Emak duduk di salah satu kursi yang terletak rapi di teras. "Ustad Jefri tadi kesini, beliau bilang mau mengenalkan kamu sama anak dari almarhum temannya. Emak gak bisa memutuskan, Ustad bilang mau bicara sendiri sama kamu. Jadi, bagaimana?"

Akbar menunduk. Sepuluh jarinya bertautan. Sungguh, memulai perasaan yang baru dengan orang yang baru bukanlah hal yang mudah. Jika Kanaya yang sudah lama ia kenal saja tidak bisa Akbar kenali perangainya, lalu bagaimana dengan wanita baru?

"Ustad bilang dia kalem, Bar. Tidak begitu cantik, tapi manis ...."

"Memang Emak sudah tahu?" sela Akbar terkekeh. "Emak seperti biro jodoh saja!"

Emak Lamba menepuk lengan putranya dengan lembut. "Tadi istrinya Ustad Jefri yang ngasih tau Emak fotonya. Namanya ...."

"Akbar belum siap, Mak," lirih Akbar. "Bagaimana kalau dia tidak bisa menerima keadaanku yang apa adanya ini?"

Emak menatap sendu putranya yang tengah menunduk menyembunyikan air muka yang berantakan. Dadanya bergemuruh, hatinya masih berdenyut nyeri ketika kedua mata Akbar menatap bekas ludah Laela di lengannya. 

"Sepertinya Akbar memilih melajang seumur hidup."

"Astaghfirullah ... istighfar, Nak! Nyebut, Akbar!" pekik Emak Lamba terkejut. 

Akbar bersimpuh di kaki Emak. Menenggelamkan kepalanya di antara kedua paha yang semakin mengecil dan mengeriput termakan usia. 

Bahu Akbar berguncang. Hinaan dan cibiran yang dilontarkan keluarga Kanaya kepadanya dan kepada Emak membuat kepercayaan diri Akbar menguap berganti rasa takut yang kini merajai. 

"Maafkan Akbar, Mak ...."

"Tidak ada yang salah dengan keadaan hidup kita, Akbar! Tidak jika kamu menemukan wanita yang tepat," kata Emak dengan suara bergetar. "Kamu anak Emak yang paling sholih, luar biasa. Emak saksinya, Demi Allah, Nak!"

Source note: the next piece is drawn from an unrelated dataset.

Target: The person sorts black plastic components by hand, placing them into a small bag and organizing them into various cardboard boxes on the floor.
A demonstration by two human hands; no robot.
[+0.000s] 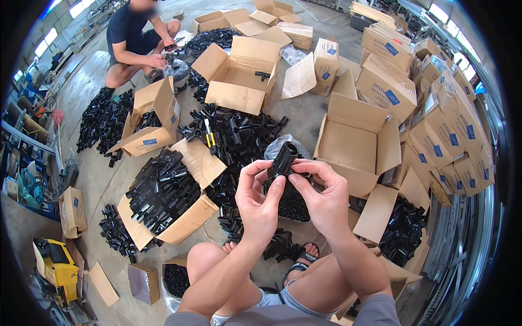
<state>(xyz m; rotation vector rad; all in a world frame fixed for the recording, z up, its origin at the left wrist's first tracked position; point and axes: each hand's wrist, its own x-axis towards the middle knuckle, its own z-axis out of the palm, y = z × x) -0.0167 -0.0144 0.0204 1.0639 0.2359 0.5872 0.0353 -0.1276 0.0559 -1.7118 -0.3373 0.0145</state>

"Kalau Kanaya masih ingin kamu gapai, Emak ikhlas ... Emak bisa meminta bantuan Pak Jagal untuk menjual perkebunan kita dan uangnya bisa kamu gunakan sebagai mahar, Akbar. Semua akan Emak lakukan, Nak! Emak ikhlas ... kita kesana lagi, esok?"

Akbar menggeleng. Hatinya semakin terasa perih mendengar ketegaran hati Emak. Bukan Kanaya yang Akbar tangisi melainkan ketakutannya jika sampai tua dia tidak bisa menemukan wanita yang bisa menerima Emak. Balada menantu dan mertua selalu ada. Dan Akbar takut akan itu. Akbar tidak bisa memilih antara istri dan Ibunya suatu saat nanti.

"Emak akan melakukan apapun demi kamu, Nak! Demi kebahagiaan kamu. Seharusnya kamu bisa menyanggupi keluarga Kanaya agar mereka tidak punya kesempatan merendahkan kamu tadi. Emak akan mengikuti semua kemauan kamu, menjual kebun, sawah, apapun itu akan Emak lakukan. Demi kamu!"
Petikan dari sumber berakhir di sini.